**TASK BRIEF**.
Restate the whole listing below word for word and keep the images out.

**INPUT DATA**.

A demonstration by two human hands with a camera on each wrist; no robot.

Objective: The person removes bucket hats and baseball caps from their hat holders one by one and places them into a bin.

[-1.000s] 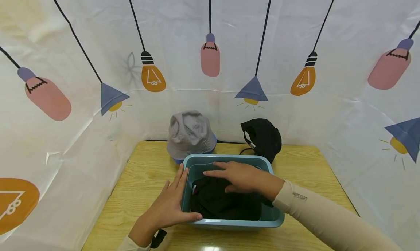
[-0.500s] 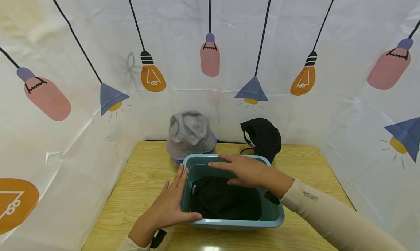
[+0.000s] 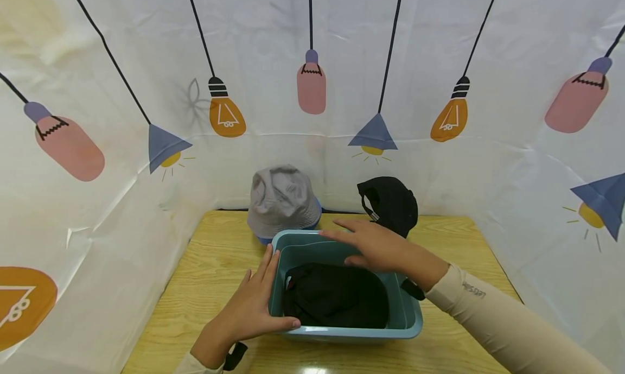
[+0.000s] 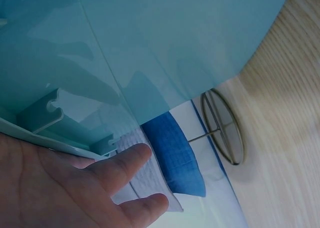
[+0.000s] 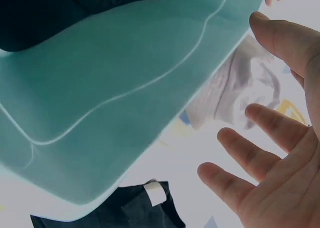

**RESULT BELOW**.
A demonstration by two human hands with a camera on each wrist; no robot.

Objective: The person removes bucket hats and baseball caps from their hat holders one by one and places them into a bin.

[-1.000s] 
[-0.500s] 
[+0.000s] 
[+0.000s] 
[+0.000s] 

No more work is needed for this exercise.